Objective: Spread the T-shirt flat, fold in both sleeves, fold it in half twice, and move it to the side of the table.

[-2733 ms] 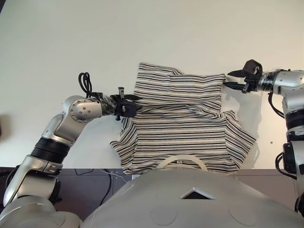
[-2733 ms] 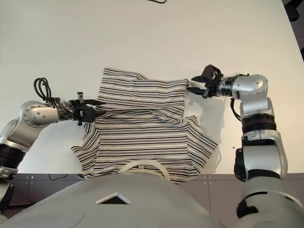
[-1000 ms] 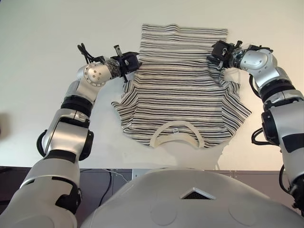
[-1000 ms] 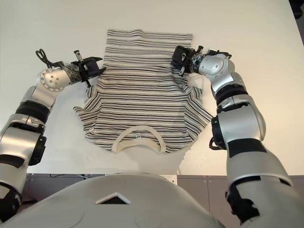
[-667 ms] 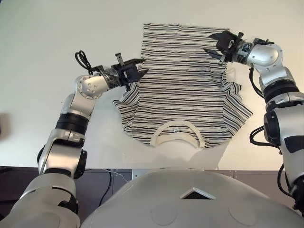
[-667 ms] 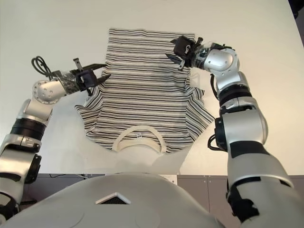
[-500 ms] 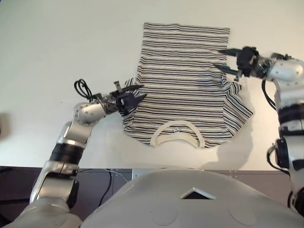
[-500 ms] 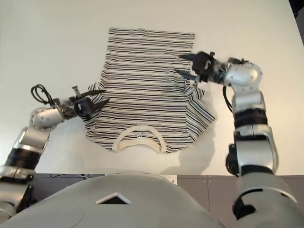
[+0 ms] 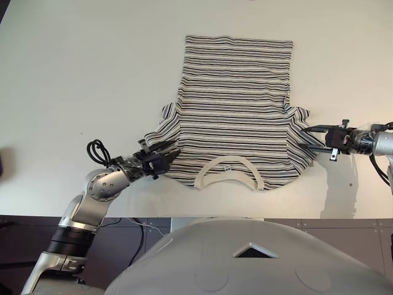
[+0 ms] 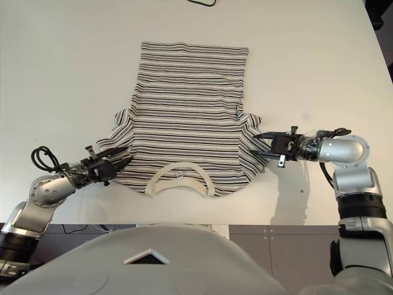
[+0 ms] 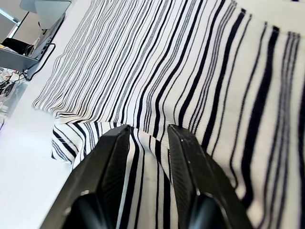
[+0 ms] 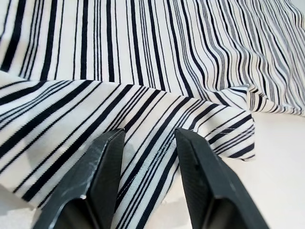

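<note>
Shirt [image 9: 236, 104] lies flat mid-tabletop [image 9: 73, 74], so sleeve folding seems to be the step in hand: left gripper [image 9: 172, 147] at left sleeve [image 9: 161, 130] and right gripper [image 9: 302, 137] at right sleeve [image 9: 301, 157], both with jaws spread, should next pinch the edges and carry them inward.

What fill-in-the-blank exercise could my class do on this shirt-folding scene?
1. The T-shirt on the table is patterned with ____.
2. The part of the T-shirt nearest the robot is its ____.
3. The left gripper and the right gripper are each at a ____ of the T-shirt.
4. Both grippers are ____, not shut.

Missing words: stripes; collar; sleeve; open.
</note>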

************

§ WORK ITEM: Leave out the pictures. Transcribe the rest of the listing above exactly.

§ YOUR RESPONSE:
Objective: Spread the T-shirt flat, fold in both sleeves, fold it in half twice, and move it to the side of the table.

[-2733 ms] 
[-2733 ms] 
[-1000 ms] 
[-1000 ms] 
[-667 ms] 
[-667 ms] 
[-500 ms] 
[-500 ms] 
[+0 ms] 
[+0 ms] 
[+0 ms] 
[+0 ms] 

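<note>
Shirt [image 9: 236, 104] lies flat mid-tabletop [image 9: 73, 74], so sleeve folding seems to be the step in hand: left gripper [image 9: 172, 147] at left sleeve [image 9: 161, 130] and right gripper [image 9: 302, 137] at right sleeve [image 9: 301, 157], both with jaws spread, should next pinch the edges and carry them inward.

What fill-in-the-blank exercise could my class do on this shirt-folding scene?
1. The T-shirt on the table is patterned with ____.
2. The part of the T-shirt nearest the robot is its ____.
3. The left gripper and the right gripper are each at a ____ of the T-shirt.
4. Both grippers are ____, not shut.

Missing words: stripes; collar; sleeve; open.
</note>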

No more work is needed for this exercise.